The second bedroom is Ker’s. And the bathroom across the hall is her’s too. I guess it will always be that way for me. So come visit some time, you can sleep in her room and use her bath. She won’t mind. She told me so.

It has been a rough day today. More so than others. Some times the memories come hard and fast. Jenn and I talked for a long time tonight. We think of so many things. What we have missed. What we wish we could have done differently and what we will do differently in the future.

Just remember, cherish your family and your friends. Make every day matter. And alway love one another. It’s so important. Kerrie say so.  🙂

Love you all

Joan 

8 Comments

  • Jenn

    Mom what you wrote was beautiful. I couldn’t have written anyting better myself and I am really glad to see you logged on and wrote something. I wanted to, planned to, sat down to do it but couldn’t get the computer to work.. having problems recently.

    Now I sit here, on my computer at work, and came to write something before I went home. Felt so bad that I coudln’t get something on the web page so I am so happy to see that you did.

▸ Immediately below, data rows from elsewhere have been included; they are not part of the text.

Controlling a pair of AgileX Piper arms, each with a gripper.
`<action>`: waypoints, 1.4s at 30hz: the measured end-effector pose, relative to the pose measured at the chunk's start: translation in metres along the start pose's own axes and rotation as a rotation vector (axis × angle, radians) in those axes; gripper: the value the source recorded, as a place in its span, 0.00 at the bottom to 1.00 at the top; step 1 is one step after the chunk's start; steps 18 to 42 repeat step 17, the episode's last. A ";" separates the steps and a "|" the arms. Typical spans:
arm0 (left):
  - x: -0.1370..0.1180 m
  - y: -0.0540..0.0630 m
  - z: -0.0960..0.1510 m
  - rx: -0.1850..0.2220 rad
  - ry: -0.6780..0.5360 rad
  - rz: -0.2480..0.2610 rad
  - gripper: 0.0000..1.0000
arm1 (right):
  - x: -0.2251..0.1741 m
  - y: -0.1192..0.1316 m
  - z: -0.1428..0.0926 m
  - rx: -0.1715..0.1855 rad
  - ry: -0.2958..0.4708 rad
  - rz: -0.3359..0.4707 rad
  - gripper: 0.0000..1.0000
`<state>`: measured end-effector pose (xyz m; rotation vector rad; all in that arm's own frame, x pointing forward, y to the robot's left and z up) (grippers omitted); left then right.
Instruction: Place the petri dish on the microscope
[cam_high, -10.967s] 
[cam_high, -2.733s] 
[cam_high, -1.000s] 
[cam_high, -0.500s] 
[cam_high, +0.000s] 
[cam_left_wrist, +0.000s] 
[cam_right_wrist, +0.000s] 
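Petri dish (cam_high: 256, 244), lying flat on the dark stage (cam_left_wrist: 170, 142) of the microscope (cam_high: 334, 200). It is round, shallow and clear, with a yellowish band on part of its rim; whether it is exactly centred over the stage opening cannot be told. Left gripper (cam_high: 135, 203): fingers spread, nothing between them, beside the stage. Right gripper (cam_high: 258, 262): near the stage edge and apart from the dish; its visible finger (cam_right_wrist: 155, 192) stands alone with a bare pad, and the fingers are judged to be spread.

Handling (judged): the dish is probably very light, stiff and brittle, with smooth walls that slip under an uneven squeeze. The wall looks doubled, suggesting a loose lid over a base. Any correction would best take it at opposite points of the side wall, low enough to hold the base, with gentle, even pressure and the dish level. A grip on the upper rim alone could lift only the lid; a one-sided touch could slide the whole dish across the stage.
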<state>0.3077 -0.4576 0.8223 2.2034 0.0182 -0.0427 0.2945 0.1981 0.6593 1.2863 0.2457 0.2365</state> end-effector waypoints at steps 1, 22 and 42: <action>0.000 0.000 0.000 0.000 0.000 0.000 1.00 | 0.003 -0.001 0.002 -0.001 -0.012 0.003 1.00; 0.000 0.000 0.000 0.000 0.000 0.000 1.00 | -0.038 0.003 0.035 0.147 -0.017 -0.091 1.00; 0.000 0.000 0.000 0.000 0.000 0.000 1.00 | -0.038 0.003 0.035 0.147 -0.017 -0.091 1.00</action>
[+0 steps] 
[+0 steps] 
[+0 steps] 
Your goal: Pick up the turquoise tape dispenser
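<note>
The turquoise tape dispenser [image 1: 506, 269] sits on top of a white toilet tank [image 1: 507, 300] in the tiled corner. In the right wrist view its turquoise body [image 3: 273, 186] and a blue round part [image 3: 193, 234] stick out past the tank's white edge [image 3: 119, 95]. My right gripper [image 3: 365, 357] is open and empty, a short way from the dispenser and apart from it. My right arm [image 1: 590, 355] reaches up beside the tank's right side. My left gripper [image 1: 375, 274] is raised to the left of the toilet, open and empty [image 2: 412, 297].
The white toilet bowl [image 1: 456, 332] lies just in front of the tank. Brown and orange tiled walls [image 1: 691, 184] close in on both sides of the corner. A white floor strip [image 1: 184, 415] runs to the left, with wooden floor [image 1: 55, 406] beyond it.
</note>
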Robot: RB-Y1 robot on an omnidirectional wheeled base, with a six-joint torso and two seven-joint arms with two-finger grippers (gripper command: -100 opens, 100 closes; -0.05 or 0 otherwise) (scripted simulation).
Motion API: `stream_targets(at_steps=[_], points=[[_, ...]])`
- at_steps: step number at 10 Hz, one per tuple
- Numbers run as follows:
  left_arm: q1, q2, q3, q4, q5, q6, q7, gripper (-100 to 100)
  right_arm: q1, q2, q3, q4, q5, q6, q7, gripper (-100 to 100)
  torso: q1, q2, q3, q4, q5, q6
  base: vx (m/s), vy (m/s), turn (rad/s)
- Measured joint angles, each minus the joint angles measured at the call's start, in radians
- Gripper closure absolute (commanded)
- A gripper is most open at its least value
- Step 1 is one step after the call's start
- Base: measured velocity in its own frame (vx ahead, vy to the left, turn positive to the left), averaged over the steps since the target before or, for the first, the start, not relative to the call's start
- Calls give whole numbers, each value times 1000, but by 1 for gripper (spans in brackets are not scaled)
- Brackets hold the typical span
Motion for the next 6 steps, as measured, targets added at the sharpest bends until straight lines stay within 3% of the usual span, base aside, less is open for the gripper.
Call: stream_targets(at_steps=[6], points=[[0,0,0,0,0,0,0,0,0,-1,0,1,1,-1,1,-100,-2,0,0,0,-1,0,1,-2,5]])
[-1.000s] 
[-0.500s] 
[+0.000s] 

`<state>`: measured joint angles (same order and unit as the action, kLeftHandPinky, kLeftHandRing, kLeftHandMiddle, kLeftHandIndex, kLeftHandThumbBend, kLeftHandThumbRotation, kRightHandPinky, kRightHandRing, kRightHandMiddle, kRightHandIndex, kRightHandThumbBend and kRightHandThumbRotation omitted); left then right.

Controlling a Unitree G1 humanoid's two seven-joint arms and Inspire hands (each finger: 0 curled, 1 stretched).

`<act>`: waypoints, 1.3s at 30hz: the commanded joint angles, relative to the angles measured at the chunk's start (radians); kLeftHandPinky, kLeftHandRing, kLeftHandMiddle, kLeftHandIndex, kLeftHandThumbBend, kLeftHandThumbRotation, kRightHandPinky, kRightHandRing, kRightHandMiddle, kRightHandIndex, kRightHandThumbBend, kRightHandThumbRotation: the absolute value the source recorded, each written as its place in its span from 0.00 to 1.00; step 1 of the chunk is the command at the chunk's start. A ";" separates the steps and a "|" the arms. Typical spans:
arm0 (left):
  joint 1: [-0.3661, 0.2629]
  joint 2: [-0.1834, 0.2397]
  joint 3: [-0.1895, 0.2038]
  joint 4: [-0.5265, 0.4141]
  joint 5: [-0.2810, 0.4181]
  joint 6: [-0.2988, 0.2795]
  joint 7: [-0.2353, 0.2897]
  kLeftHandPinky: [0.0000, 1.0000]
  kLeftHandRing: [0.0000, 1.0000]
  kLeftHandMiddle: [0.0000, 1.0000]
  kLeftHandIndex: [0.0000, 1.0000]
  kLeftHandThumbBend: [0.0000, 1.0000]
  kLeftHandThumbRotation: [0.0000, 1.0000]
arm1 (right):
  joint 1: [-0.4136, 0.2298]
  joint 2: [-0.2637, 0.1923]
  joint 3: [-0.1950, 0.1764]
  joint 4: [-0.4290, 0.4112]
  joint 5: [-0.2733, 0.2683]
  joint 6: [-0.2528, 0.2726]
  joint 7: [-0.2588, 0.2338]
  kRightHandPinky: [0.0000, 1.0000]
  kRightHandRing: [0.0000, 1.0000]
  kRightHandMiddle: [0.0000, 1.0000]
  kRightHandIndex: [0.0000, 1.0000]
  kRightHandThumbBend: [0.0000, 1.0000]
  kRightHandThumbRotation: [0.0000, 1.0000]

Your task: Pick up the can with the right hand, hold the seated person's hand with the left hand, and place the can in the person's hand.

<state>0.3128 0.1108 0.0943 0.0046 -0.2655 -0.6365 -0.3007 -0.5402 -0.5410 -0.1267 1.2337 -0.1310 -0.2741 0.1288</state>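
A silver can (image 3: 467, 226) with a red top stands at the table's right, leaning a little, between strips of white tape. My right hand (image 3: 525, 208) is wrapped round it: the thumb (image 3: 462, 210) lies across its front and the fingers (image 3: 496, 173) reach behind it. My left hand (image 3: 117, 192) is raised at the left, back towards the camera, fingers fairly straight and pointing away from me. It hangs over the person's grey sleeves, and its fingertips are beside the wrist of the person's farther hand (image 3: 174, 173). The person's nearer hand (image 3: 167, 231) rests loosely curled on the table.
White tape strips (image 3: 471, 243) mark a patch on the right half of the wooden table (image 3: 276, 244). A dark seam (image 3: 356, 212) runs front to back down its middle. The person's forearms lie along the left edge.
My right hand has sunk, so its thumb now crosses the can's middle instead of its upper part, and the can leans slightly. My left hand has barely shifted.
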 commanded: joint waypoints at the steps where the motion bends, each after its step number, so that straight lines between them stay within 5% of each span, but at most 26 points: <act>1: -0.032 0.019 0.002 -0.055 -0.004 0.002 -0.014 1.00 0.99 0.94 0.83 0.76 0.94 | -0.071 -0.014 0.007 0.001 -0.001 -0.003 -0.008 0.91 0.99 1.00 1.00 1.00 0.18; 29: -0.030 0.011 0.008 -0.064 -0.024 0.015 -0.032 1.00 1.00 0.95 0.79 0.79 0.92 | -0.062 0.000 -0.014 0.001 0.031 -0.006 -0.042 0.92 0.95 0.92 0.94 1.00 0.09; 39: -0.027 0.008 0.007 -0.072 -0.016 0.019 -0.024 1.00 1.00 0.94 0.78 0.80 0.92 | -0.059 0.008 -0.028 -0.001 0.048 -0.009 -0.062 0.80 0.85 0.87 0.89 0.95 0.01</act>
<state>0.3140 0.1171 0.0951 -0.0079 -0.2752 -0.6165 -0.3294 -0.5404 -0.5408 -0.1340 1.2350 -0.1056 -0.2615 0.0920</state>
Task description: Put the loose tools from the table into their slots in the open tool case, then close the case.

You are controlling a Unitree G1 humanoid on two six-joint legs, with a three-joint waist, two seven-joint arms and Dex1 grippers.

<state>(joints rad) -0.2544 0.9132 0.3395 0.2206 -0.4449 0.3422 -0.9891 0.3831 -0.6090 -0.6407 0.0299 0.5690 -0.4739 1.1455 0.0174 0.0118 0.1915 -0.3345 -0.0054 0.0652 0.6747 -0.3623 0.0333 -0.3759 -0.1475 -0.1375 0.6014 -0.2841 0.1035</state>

    Mom.. it really was beautiful and made me cry. I Love you Mom.. and Kerrie…

  • Betsy Labick

    My sympathies to both of you during these difficult but happy memory times. I lost my sister March 2007 and still have those same days when things hit me hard. Kerrie was obviously blessed to have the family she did and I’m sure she is an angel in heaven watching over you Jen thru your recent treatments. Enjoy your new husband Jenn, and Joan your new home. Celebrate the love you had and the love you do have. Hugs. Betsy

  • Joan

    Betsy,
    thank you for your kind words. It really means a lot when I see you have been on the site and taken time to write.